Tudo que Yoko Ono parece preocupada em
promover com seu trabalho é a instauração de um vazio em que a imaginação das
pessoas possa se mover, e criar coisas conjuntamente. Por isso, ela se ocupa
muitas vezes de distâncias: entre a coisa e a imagem, entre a palavra e o som, entre
a ideia e a relação. Se é impossível que, no mundo físico, se encontre uma reta
que não seja um fragmento de uma curva, se duas perspectivas não podem se
fundir em um mesmo ponto para que pessoas diferentes tenham a mesma visão de
uma cadeira, essas situações podem ser criadas na mente – com a imaginação. Bem
como outras, mais complexas: a paz, por exemplo. Não se pode dizer definitivamente
que se trata de uma aposta pequena, ou de um pensamento alienante da arte –
embora muitos o tenham na conta de ingênuo, ou volúvel.

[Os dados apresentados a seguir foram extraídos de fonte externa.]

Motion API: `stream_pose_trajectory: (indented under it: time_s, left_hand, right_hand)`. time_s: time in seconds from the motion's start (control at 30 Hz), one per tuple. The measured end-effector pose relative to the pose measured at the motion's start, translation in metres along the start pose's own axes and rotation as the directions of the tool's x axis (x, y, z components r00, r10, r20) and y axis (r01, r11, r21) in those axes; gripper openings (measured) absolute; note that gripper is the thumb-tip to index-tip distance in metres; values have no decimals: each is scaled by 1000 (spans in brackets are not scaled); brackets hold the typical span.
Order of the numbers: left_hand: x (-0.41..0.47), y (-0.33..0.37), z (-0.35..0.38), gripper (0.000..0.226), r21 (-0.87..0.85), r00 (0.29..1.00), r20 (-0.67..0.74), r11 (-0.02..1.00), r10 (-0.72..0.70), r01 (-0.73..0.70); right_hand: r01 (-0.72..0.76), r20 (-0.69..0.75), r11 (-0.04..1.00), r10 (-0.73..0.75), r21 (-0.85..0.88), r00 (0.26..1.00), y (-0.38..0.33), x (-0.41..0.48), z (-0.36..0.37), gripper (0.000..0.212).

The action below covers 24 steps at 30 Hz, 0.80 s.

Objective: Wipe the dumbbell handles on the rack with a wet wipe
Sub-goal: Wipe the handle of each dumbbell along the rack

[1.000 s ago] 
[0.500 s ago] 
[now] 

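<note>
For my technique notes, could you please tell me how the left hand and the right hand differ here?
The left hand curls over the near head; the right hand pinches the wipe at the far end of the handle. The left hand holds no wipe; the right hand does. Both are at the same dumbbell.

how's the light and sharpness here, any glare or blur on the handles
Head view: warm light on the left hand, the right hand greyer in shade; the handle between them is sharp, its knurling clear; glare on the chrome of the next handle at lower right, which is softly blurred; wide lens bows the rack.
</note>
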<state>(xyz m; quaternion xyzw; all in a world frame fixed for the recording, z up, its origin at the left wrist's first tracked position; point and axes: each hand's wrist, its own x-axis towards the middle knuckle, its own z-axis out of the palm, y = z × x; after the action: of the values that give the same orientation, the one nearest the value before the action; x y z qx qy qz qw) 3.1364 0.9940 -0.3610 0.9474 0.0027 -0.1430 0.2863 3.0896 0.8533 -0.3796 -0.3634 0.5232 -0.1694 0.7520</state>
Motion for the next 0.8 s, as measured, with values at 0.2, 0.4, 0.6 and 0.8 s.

Efetivamente, seja como
integrante do movimento intermedia e interdisciplinar Fluxus, seja ao lado de John Lennon, ou ainda hoje, com 80 anos, à
frente da Plastic Ono Band, Yoko
segue conduzindo uma reflexão acerca do mundo ao seu redor, sempre o indagando
a partir de ações que imaginam uma vida nova.
Ao
recolher testemunhos de mulheres que tenham sofrido alguma agressão por serem simplesmente
o que são, ao fazer uma torre para que se possa imaginar a paz em homenagem a
John Lennon, segue mostrando um caminho que muitos teriam na conta de impossível,
dados preconceitos de gênero e de cultura que parecem ter marcas sociais e
mentais profundas. (Não deixa de ser curioso, ou mesmo irritante, que em muitas
das controversas e infindáveis narrativas sobre seu relacionamento – criativo e
afetivo com Lennon – se atualize muitas vezes um imaginário tanto racista
quanto machista, em que o branco é visto como o que foi seduzido e desvirtuado,
degenerado, finalmente, nas suas características, diante da misteriosa,
insondável oriental).
Aqui,
fizemos uma seleção de seu trabalho, com dois filmes, um vídeo da famosa
performance “Cut”, e trechos de sua escrita retirados de Grapefruit (em tradução de 2008/2009 por Giovanna Viana Martins e
Mariana de Matos Barbosa Moreira, ambas da UEMG), que combina desde um
questionário às peças de instrução –
semelhantes a receitas ou a um tutorial contemporâneo para pintura, poesia,
dança, etc. – passando por anotações para uma palestra. A escrita de Yoko
apresenta uma imaginação surrealista, induzindo a um estado mental
diferenciado, meditativo. Além disso, selecionamos também desenhos de seu livro
recente Acorn e a canção usada na divulgação
de seu atual projeto Arising.
*
*
De Acorn (2013) - Traduções de Lucas Matos.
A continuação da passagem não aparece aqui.